During the past decade, business analytics platforms have evolved from supporting IT and finance functions to enabling business users across the enterprise. But many firms find themselves struggling to take advantage of its promise. We’ve found three main obstacles to realizing analytics’ full value, and all of them are related to people, not technology: the organization’s structure, culture, and approach to problem solving.

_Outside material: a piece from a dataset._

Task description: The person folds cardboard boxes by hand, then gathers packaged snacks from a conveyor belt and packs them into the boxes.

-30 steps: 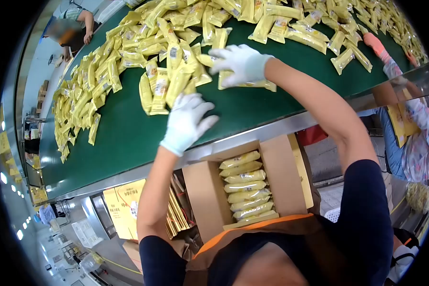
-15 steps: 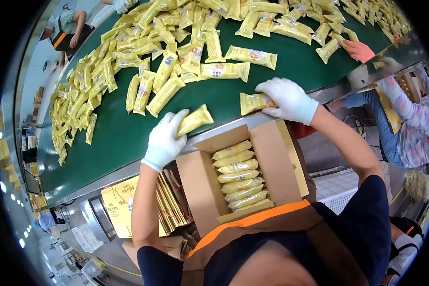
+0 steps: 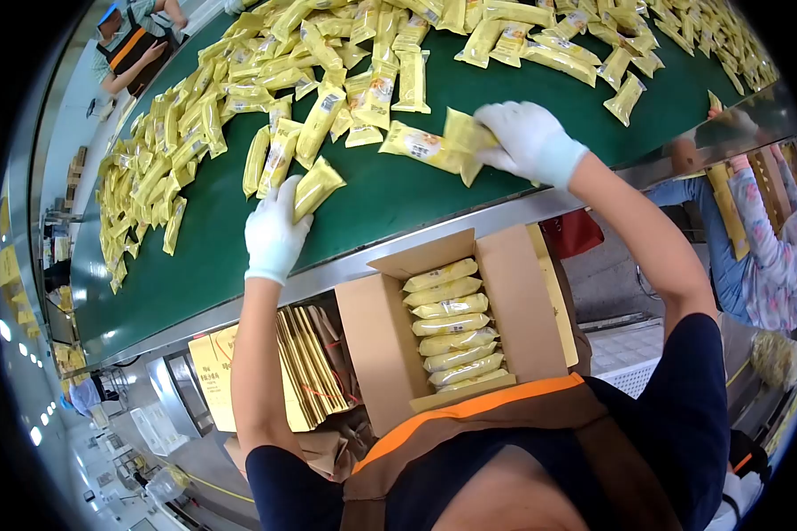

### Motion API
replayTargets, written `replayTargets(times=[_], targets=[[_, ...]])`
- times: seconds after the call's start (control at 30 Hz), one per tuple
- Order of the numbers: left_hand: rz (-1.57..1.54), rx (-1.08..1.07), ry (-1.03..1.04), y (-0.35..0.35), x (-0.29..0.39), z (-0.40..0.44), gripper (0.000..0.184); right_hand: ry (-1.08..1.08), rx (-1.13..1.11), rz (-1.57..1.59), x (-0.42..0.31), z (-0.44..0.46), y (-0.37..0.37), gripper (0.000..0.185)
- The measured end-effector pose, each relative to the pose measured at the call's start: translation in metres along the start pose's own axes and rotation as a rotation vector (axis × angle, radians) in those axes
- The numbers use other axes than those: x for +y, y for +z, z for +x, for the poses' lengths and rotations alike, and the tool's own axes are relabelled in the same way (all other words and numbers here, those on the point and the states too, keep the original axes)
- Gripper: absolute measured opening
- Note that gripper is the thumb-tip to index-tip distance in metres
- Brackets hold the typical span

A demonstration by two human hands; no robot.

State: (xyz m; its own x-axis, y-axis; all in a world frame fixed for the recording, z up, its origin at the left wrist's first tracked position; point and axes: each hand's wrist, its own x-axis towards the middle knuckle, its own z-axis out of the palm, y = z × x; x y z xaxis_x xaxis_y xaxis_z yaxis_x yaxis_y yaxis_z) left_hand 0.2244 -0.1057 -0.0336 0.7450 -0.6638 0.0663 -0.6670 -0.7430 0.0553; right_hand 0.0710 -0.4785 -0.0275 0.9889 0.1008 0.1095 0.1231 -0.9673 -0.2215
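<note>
My left hand, in a white glove, grips the lower end of a yellow packet over the green belt. White-gloved too, my right hand pinches another yellow packet, slightly blurred, which overlaps the end of a packet lying flat. Loose yellow packets lie just beyond my left hand. Below the belt edge, an open cardboard box holds a column of several yellow packets.
A metal rail runs along the belt's near edge. Folded yellow cartons stand left of the box. A person is across the belt at upper left; another person's patterned sleeve shows at right. A white crate sits right of the box.
My left hand has moved left with its packet. My right hand has moved up and slightly left, its packet now over another one. The co-worker's pink-gloved hand at right has withdrawn from the packets.
</note>
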Motion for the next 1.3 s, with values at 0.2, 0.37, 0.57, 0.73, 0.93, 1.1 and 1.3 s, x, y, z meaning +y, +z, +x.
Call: replayTargets(times=[0.2, 0.37, 0.57, 0.73, 0.93, 1.1, 1.3], targets=[[-0.015, 0.165, -0.02, 0.009, 0.012, -0.02, 0.058, 0.372, -0.023, -0.138, 0.013, -0.04, -0.004, 0.059], [-0.218, 0.025, -0.074, 0.014, -0.007, -0.011, 0.061, 0.42, -0.097, 1.184, -0.041, 0.031, -0.031, 0.059], [-0.102, 0.062, -0.018, 0.002, 0.011, -0.025, 0.067, -0.03, -0.195, -0.001, -0.101, 0.045, 0.018, 0.063], [-0.309, -0.023, -0.066, -0.011, 0.019, -0.019, 0.082, -0.024, 0.052, -0.141, -0.069, 0.018, -0.011, 0.06], [-0.666, 0.061, -0.025, -0.013, 0.013, 0.091, 0.087, 0.312, -0.153, 0.089, -0.002, 0.003, -0.02, 0.078], [-0.301, -0.088, 0.138, -0.007, 0.025, 0.093, 0.09, 0.446, -0.382, -0.11, -0.014, 0.008, -0.038, 0.084], [-0.337, 0.086, 0.109, 0.007, 0.045, 0.064, 0.086, 0.465, -0.107, 1.214, -0.005, 0.07, -0.033, 0.052]])
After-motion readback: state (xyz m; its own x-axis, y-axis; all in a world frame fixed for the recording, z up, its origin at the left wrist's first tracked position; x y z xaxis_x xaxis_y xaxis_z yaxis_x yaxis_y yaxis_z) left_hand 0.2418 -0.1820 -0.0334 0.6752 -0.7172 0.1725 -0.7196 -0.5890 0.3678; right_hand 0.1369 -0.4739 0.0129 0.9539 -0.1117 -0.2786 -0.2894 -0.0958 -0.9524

3 Things Are Holding Back Your Analytics, and Technology Isn’t One of Them
Many firms continue to struggle with business analytics. This has nothing to do with technology. We’ve found three main obstacles to realizing analytics’ full value: the organization’s structure, culture and approach to problem solving. Structurally, analytics departments can range between two opposite but equally challenging extremes. On the one hand are data science groups that are too independent of the business. These tend to produce impressive and complex models that prove few actionable insights. On the other hand, analysts who are too deeply embedded in business functions tend to be biased toward the status quo or leadership’s thinking. Culturally, organizations that are too data-driven (yes, they exist) will blindly follow the implications of flawed models even if they defy common sense or run counter to business goals. Alternatively, organizations that rely too heavily on gut instinct resist adjusting their assumptions even when the data clearly indicates that those assumptions are wrong. The dichotomy continues when it comes to methodology. At one extreme, we see analytics groups that create overly complex models with long lead times and limited adaptability to changing inputs. On the other side of the coin, some teams create models that are too simplistic and fail to capture the nuances of the problems they’re trying to solve.